From the data below, return each line in which the string "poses" is found.
----- RECORDED INFORMATION -----
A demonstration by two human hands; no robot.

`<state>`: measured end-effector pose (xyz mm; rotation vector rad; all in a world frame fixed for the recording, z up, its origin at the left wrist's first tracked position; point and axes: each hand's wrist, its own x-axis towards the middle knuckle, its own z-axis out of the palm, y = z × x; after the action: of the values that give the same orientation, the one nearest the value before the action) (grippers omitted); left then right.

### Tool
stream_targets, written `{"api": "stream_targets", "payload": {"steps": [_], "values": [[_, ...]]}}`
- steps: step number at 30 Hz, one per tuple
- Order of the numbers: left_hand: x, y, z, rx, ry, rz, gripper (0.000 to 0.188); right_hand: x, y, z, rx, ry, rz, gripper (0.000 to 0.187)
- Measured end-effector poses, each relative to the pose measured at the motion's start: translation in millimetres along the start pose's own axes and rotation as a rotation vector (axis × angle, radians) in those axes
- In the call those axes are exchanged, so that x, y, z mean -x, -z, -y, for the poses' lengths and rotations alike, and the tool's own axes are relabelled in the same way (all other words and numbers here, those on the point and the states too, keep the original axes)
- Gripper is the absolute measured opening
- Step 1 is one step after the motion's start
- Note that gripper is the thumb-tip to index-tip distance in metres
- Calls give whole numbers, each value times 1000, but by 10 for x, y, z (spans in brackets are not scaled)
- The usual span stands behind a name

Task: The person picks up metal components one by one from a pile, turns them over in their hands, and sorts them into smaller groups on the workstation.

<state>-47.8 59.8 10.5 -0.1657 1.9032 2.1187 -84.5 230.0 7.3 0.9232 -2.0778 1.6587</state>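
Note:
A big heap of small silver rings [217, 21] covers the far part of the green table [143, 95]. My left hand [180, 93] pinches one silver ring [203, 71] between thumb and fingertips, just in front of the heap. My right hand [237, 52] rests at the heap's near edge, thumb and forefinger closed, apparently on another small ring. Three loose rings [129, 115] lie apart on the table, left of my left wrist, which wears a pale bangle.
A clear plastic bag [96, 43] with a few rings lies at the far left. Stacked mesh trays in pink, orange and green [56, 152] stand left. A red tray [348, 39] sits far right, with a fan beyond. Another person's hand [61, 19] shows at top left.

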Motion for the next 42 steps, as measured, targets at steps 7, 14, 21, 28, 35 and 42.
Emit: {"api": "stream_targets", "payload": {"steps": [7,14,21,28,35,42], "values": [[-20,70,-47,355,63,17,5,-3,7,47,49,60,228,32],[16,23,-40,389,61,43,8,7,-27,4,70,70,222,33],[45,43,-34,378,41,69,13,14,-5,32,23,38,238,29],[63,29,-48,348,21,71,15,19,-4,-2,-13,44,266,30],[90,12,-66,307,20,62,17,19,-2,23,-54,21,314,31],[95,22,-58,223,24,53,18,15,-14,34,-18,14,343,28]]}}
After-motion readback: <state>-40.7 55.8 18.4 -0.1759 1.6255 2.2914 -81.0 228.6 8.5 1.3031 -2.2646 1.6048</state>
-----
OUTPUT OF THE TASK -
- Measured end-effector poses, each relative to the pose measured at the motion's start: translation in millimetres along the start pose's own axes and rotation as a rotation vector (axis × angle, radians) in those axes
- In the call those axes are exchanged, so that x, y, z mean -x, -z, -y, for the poses' lengths and rotations alike, and the tool's own axes are relabelled in the same way (all other words and numbers here, those on the point and the states too, keep the original axes)

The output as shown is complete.